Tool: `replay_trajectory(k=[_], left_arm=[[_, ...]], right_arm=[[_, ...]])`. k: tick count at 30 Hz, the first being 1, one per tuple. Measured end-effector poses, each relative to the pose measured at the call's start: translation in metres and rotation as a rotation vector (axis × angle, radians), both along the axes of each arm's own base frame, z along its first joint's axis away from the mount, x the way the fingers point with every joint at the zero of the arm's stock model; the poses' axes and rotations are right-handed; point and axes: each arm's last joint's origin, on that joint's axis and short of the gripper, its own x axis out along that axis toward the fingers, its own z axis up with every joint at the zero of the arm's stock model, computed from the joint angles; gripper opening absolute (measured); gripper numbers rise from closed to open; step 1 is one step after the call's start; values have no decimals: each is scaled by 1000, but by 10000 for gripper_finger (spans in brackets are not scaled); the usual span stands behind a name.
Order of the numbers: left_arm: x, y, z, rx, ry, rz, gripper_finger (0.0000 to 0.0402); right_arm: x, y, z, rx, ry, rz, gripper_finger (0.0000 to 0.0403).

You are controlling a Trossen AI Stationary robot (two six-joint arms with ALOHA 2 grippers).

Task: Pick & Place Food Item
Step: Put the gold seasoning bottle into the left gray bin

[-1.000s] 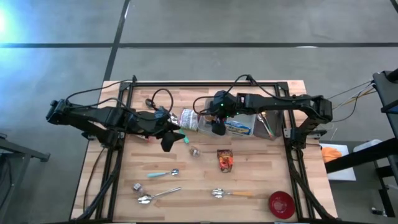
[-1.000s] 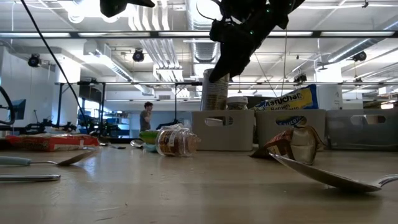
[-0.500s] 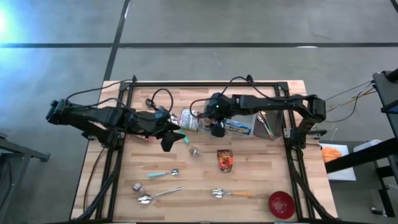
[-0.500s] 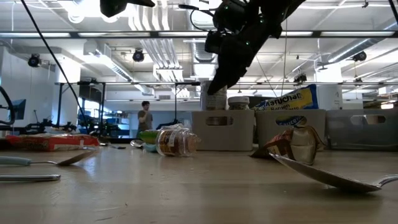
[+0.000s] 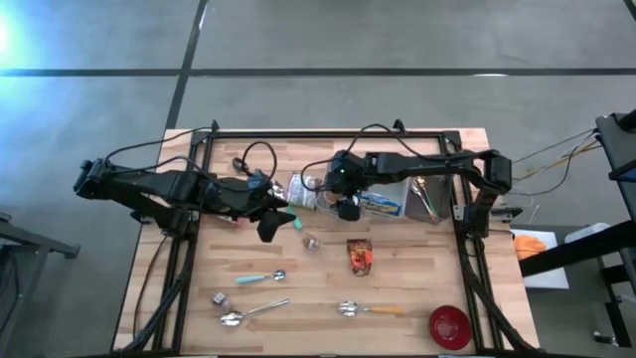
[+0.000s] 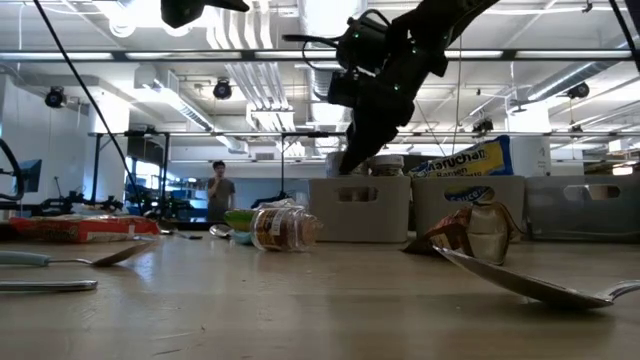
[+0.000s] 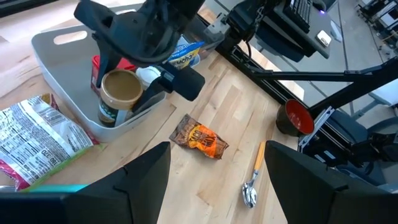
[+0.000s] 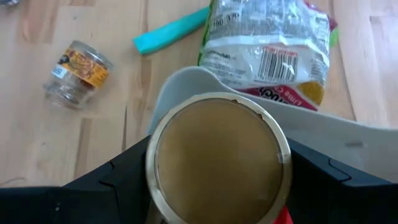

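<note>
Change since a second ago: the right claw (image 5: 347, 207) has shifted a little toward the counter's left side and dropped lower over the bin's corner; in the low view the arm now hangs closer to the bin top. The left arm has not moved. A person (image 6: 213, 187) far back in the room has walked a short way.
Right claw: its fingers (image 8: 112, 183) stand apart on either side of a jar with a tan lid (image 8: 219, 157), which sits upright in the corner of the grey bin (image 7: 57, 59). Whether the fingers press the jar I cannot tell.
Left claw: (image 5: 268, 227) fingers spread apart, holding nothing, hovering over bare wood just beside the snack bag (image 5: 302, 192).
Food items: the jar is inside the bin, at the corner nearest the snack bag. The bag lies flat against the bin's outer wall. A blue-and-yellow packet (image 5: 382, 203) lies in the bin beside the jar.
Counter (image 5: 407, 283): a small glass spice jar (image 5: 312, 241) lies on its side near the middle; an orange wrapper (image 5: 360, 256) lies just beyond it.
Front area: a teal-handled spoon (image 5: 260, 277), a steel spoon (image 5: 241, 315), a wooden-handled spoon (image 5: 370, 309) and a red bowl (image 5: 449, 325) are spread well apart.
Edges: the bin sits against the back rail; the red bowl is near the front right corner.
Open room: bare wood between the spice jar and the spoons.
</note>
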Motion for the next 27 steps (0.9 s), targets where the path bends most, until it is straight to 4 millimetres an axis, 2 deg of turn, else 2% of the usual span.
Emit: replay_trajectory(k=[9,17,27], left_arm=[[0,0,0,0,0,1,263],[0,0,0,0,1,1,263],[0,0,0,0,1,1,263]], right_arm=[[4,-1,2,-12,2,20,271],[3,-1,2,-14,7,25,356],[4,-1,6,-5,21,0,366]])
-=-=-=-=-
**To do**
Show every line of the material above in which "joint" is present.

**Reply**
Tool: `replay_trajectory(k=[_], left_arm=[[_, ...]], right_arm=[[_, ...]])`. k: tick count at 30 Hz, the first being 1, one per tuple. Measured end-effector poses, each relative to the pose measured at the call's start: translation in metres and rotation as a rotation vector (axis × angle, radians), both along the axes of each arm's own base frame, z along its first joint's axis away from the mount, x the way the fingers point with every joint at the zero of the arm's stock model; the poses' axes and rotations are right-handed; point and axes: each arm's last joint's origin, on that joint's axis and short of the gripper, its own x axis out along that axis toward the fingers, its own z axis up with every joint at the zero of the arm's stock model, computed from the joint angles; gripper opening absolute (measured); gripper numbers rise from closed to open; step 1 is one step after the call's start; values have no decimals: each is scaled by 1000, but by 10000 for gripper_finger (spans in brackets are not scaled); the usual span stands behind a name.
You are controlling a Trossen AI Stationary robot (two six-joint arms with ALOHA 2 grippers).

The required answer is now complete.